ORIGINE
Beaucoup des grands tissus qui composaient traditionnellement le linge de maison, comme les couvre-lits ou les dessus-de-lit, étaient divisés en carrés brodés de motifs à grande échelle. Cela était dû au fait que les grands couvre-lits nécessitaient l’assemblage de trois rouleaux de toile différents, pour lesquels étaient utilisés des coutures simples ou de laborieux entre-deux de jours à fils tirés ou au crochet.
Sans pouvoir déterminer avec certitude leur origine, il est possible de parler d’une unité dans leur élaboration matérielle. Il faut remarquer, d’une part, la présence d’une composition végétale d’origine arabe qui place les animaux au centre, la présence de palmettes, de lotus et de tulipes, des animaux avec collier, l’abondance de points qui divisent les éléments, un axe de symétrie et le style mauresque ; et, d’autre part, l’absence de figures humaines et de motifs géométriques.
SYMBOLIQUE
La signification symbolique des éléments iconographiques de la région est peu connue. Cependant, il est possible de rechercher l’origine des motifs dans les cultures égyptienne, assyrienne ou ibérique, auxquelles se seraient ajoutées des influences postérieures.
De nos jours, l’interprétation symbolique de cette multitude d’êtres et d’animaux est perdue. Ils ont été brodés par amour de la tradition, influencés par la créativité des brodeuses, bien que leur véritable intention reste un mystère.

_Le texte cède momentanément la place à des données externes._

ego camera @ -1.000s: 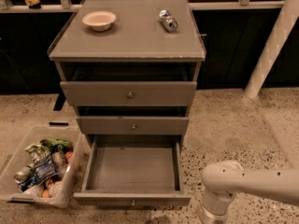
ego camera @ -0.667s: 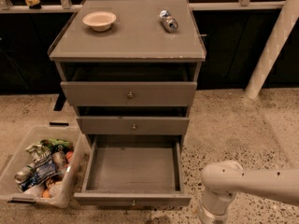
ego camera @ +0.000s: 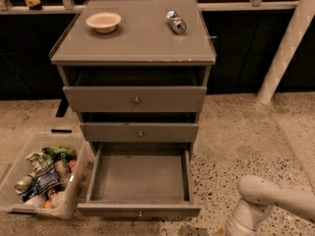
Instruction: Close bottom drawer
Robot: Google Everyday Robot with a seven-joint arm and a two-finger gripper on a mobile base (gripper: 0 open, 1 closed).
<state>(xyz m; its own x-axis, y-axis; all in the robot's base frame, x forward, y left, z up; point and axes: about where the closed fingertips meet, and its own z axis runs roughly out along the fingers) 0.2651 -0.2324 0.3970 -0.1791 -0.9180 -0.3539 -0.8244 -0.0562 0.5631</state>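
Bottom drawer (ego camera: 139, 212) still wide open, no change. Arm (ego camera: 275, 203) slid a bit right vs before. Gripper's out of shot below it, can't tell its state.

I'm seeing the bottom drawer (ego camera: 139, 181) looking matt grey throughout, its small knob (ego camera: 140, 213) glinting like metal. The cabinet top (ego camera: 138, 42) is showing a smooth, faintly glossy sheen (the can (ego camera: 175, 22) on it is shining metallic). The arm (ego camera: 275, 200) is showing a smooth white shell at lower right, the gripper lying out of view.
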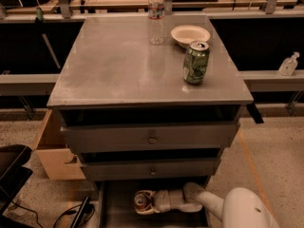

Toutefois, certains éléments qui font partie du dessin ont une signification claire : à l’intérieur des animaux, se trouve généralement un cœur, symbole de la vie, et au niveau de la gorge, un collier qui sépare le corps de la tête, représentant la mort de l’animal (une influence clairement mudéjare). Parfois, le collier et le cœur apparaissent sur le même animal, reflétant la perte de la symbolique autrefois attribuée à ces éléments par les normes culturelles du moment.
Contrairement à d’autres types de broderies populaires, celle-ci est difficile à apprendre en raison du grand nombre de points et de motifs différents. L’apprentissage est difficilement autodidacte et doit suivre la méthode ancestrale d’enseignement des artisanats : la méthode de l’apprenti suivant une école.